I Surrender!

2013-07-22

At 2:49pm, on Monday, April 15, 2013, two explosions changed the lives of hundreds of people in an instant. Three died, leaving family and friends to grieve and learn how to adjust to a very different reality. Many more were horribly injured, creating another kind of reality to adjust to: learning how to put on a prosthetic limb and walk again; accepting permanent scarring or other disfigurement; learning a new way to eat; developing living strategies to deal with brain injuries; and others. Yet out of these tragedies come some vital life lessons.

One of the victims, 7-year old Jane Richard, is the brother of Martin Richard, the young boy who died at the scene of the blast. Jane’s left leg had to be amputated below the knee. She lay sleeping in her hospital bed, recovering from the surgery with her priest, Sean Connor at her side.
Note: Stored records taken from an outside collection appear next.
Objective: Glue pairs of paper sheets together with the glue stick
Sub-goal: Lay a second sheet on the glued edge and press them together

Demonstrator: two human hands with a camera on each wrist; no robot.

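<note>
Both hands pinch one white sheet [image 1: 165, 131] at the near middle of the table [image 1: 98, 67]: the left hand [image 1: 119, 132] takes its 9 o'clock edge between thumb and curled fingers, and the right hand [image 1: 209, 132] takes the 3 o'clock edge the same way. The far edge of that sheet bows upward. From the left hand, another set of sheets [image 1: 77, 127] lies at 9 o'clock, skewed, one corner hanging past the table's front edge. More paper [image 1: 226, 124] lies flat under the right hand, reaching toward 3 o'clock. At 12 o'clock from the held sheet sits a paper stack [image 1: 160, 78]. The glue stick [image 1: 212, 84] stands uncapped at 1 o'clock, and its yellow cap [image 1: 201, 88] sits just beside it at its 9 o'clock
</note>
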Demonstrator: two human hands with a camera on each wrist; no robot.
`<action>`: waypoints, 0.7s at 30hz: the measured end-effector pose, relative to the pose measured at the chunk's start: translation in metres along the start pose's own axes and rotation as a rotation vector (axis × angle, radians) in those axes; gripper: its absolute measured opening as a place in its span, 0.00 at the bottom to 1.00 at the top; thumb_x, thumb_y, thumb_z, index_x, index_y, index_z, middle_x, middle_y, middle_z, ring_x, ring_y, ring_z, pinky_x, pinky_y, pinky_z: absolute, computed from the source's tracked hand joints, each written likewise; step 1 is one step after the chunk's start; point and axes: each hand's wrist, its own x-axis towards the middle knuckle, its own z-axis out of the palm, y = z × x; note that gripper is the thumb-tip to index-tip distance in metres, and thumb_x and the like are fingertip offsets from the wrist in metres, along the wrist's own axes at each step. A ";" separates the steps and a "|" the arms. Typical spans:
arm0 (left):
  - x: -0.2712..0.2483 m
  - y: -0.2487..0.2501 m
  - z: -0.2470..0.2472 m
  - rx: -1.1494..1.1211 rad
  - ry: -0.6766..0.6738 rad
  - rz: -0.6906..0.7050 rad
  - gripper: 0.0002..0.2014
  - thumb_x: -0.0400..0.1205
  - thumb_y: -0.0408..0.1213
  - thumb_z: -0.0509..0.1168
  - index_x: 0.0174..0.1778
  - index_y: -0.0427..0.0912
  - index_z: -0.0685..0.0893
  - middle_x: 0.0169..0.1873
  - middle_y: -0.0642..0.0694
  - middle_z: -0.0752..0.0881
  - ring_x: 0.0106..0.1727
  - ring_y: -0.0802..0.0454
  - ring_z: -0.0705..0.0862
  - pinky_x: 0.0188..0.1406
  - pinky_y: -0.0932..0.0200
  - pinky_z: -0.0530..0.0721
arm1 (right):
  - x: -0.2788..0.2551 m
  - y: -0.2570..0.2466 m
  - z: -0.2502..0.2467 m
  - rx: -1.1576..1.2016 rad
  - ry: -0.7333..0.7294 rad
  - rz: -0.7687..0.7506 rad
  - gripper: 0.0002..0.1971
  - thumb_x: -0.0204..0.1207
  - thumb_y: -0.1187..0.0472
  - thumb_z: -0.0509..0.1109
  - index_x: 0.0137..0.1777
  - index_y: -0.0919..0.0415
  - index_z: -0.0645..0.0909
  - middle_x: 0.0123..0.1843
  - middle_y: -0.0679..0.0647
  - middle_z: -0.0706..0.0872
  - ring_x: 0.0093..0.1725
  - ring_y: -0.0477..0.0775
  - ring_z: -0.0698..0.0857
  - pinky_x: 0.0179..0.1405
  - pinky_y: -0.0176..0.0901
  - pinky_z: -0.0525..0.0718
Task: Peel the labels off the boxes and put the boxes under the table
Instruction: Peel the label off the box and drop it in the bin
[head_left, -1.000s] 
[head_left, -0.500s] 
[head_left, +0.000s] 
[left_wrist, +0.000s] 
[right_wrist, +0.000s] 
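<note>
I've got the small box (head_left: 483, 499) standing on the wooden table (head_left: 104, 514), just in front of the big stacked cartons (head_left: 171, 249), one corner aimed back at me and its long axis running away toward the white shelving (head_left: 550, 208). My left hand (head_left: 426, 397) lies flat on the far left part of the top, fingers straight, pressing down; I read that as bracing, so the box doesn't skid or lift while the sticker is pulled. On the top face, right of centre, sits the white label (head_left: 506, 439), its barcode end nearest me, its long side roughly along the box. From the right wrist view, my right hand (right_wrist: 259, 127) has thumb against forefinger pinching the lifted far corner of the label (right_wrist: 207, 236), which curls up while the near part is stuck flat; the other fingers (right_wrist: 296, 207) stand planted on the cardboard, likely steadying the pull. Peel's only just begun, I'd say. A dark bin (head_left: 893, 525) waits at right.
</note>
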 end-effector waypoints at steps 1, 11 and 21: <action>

When Jane awoke, she saw Father Connor and said, “Where have you been? You have to pray.”1 While Jane was in a struggle for her life (and with the aid of doctors and nurses she won that fight) she had already surrendered her will and her expectations to God.

Jane’s declaration, “You have to pray,” revealed a tremendous amount of faith and trust; it was a perfect expression of surrender. It was perfect not because she had developed it through effort or some act of discipline. It was perfect in her total acceptance that she could do nothing to make this crisis better—that only God could touch this and even make it good.
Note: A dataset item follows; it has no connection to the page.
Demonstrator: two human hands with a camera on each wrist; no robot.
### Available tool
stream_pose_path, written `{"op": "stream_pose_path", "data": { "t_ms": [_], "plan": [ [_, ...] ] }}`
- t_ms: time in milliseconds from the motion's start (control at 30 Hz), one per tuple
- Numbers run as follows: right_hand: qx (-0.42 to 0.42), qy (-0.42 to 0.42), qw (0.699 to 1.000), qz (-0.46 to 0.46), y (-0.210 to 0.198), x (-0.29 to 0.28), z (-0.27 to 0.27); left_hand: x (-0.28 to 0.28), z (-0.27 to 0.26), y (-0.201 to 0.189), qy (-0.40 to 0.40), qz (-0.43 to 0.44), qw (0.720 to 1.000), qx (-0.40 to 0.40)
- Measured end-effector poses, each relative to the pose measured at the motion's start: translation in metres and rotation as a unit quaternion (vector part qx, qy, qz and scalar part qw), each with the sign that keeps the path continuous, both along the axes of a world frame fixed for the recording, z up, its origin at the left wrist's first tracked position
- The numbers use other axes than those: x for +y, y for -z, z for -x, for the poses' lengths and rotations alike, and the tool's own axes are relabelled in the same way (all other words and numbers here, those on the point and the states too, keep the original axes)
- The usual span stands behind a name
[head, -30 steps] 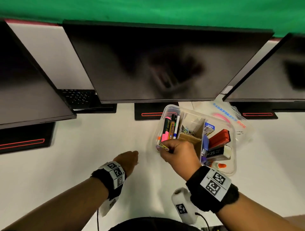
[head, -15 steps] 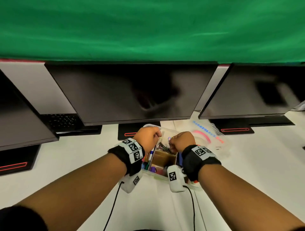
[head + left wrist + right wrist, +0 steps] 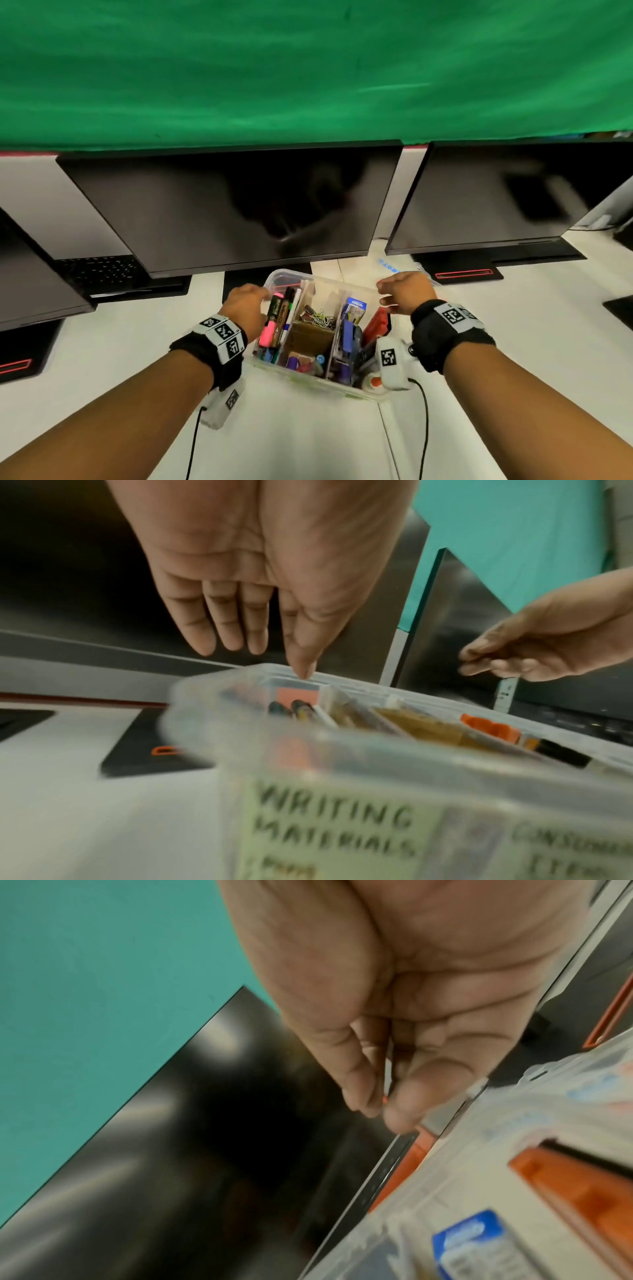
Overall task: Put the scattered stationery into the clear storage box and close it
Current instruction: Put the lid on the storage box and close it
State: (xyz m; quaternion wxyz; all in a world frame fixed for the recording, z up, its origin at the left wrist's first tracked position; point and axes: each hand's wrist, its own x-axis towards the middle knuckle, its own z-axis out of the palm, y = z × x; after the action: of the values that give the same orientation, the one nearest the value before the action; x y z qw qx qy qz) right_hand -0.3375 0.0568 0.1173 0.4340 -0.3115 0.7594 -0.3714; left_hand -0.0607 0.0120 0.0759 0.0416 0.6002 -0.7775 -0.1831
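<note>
The clear storage box stands open on the white desk, split into compartments. It holds markers, paper clips, a red stapler and a glue stick. My left hand is at its far left corner. In the left wrist view the left hand's fingers hang straight and one tip touches the box rim. My right hand hovers at the far right corner, its fingers loosely curled near the thumb, holding nothing I can see. The clear lid lies behind the box.
Three dark monitors stand close behind the box, with black bases on the desk. A keyboard sits at back left. Bare white desk lies in front of the box.
A second ago my right hand was in the box and my left hand was over the bare desk. Half a second ago both met over the box's middle; now they are apart at its far corners.
</note>
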Motion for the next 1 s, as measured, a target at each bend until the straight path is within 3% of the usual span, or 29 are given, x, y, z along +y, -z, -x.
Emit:
{"op": "stream_pose_path", "data": {
  "t_ms": [100, 233, 300, 367, 400, 533, 700, 933, 1000],
  "plan": [
    [0.034, 0.025, 0.999, 0.002, 0.005, 0.005, 0.027, 0.007, -0.012, 0.010, -0.021, -0.022, 1.000, 0.002],
    [0.125, 0.015, 0.990, -0.067, 0.035, 0.010, 0.054, 0.018, -0.015, 0.019, -0.019, -0.043, 0.999, 0.022],
    [0.223, -0.031, 0.967, -0.116, 0.055, 0.014, 0.063, 0.022, -0.014, 0.024, -0.015, -0.045, 0.998, 0.028],
    [0.340, -0.116, 0.920, -0.158, 0.074, 0.022, 0.067, 0.026, -0.014, 0.026, -0.016, -0.037, 0.999, 0.027],
    [0.360, -0.142, 0.906, -0.168, 0.083, 0.026, 0.066, 0.027, -0.016, 0.027, -0.019, -0.030, 0.999, 0.026],
    [0.357, -0.193, 0.892, -0.202, 0.114, 0.040, 0.067, 0.035, -0.030, 0.027, -0.043, -0.025, 0.998, 0.031],
    [0.417, -0.247, 0.850, -0.206, 0.144, 0.042, 0.059, 0.043, -0.060, 0.028, -0.084, -0.024, 0.995, 0.040],
    [0.456, -0.250, 0.836, -0.173, 0.155, 0.053, 0.042, 0.053, -0.079, 0.030, -0.122, -0.013, 0.991, 0.059],
    [0.489, -0.272, 0.811, -0.171, 0.155, 0.057, 0.042, 0.055, -0.080, 0.029, -0.134, -0.012, 0.989, 0.061]
  ]
}}
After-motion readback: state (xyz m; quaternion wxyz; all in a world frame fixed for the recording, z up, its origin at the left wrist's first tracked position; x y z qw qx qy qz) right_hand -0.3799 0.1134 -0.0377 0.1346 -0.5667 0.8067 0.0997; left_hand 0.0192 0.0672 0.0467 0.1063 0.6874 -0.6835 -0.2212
Jane had surrendered before the battle ever began.

But aren’t there things I should fight for?” Yes, there are, but if that’s the question you’re asking, it’s not the kind of surrender, I’m talking about.

Ron Edmondson, pastor at Immanuel Baptist Church (Lexington, KY), explains surrender like this:

  • Surrender is less about a formula and more about knowing the person of Christ.
  • Surrender is less about an action plan and more about devoting one’s self to Jesus.
  • Surrender is less about finding answers and more about obedience to His plan as He reveals it.
  • Surrender is less about solving a specific problem and more about creating a lifestyle of following Christ.

In short, surrender is about developing a personal relationship with Jesus Christ and trusting his plan for your life. (See the full text of Edmondson’s article.)

Why am I writing about surrender in a blog that is supposed to be about strategic leadership? I am because I’m saddened (but probably shouldn’t be) how many leaders, followers of Christ as well as not, try to lead from their will and attempts to control others. They attempt to push, exert, and even force people in their organizations into followership. This isn’t strategic. This is anti-strategic. This isn’t leadership. It is manipulative.

All of the very best strategic leaders that I know have a personal relationship with Jesus Christ and trust his plan for their life. Note that I’m talking about those who have a personal relationship with Jesus and trust his plan for their life. These leaders have surrendered control and do not attempt to control others’ lives. They have peace about their work, even in the midst of stress and chaos. They have joy in their work, even when business stinks. They are thankful for their blessings as well as their problems. They are confident amidst tremendous pressures of many kinds knowing that the creator of the universe is the one who calls them “my child.”

Surrender. Stop grasping, fighting, and controlling. Surrender.

Notes
1: “Rochester Strong” by Jamie Dean. World Magazine, July 13, 2013. Retrieved from http://www.worldmag.com/.

Dr. Scott Yorkovich is a leadership coach and consultant. He works with individuals, small and medium organizations, and ministries. Contact him at ScottYorkovich[at]LeadStrategic.com with your questions.

Credits
Photo by Leland Francisco”. Available at Flickr.com.

3 thoughts on “I Surrender!

  1. People also need to realize that control is an illusion. This hit a personal note with me. I’m surrounded by controlling people and fakes.

    • You address an important dimension of this–what is the proper response of those who are the “victims” of those who haven’t surrendered?

      • To give thanks and have gratitude in knowing that they recognize their situation and are no longer allowing themselves to be victimized. Hopefully they will also pray that the controllers realize that they have no effect and cease their ways.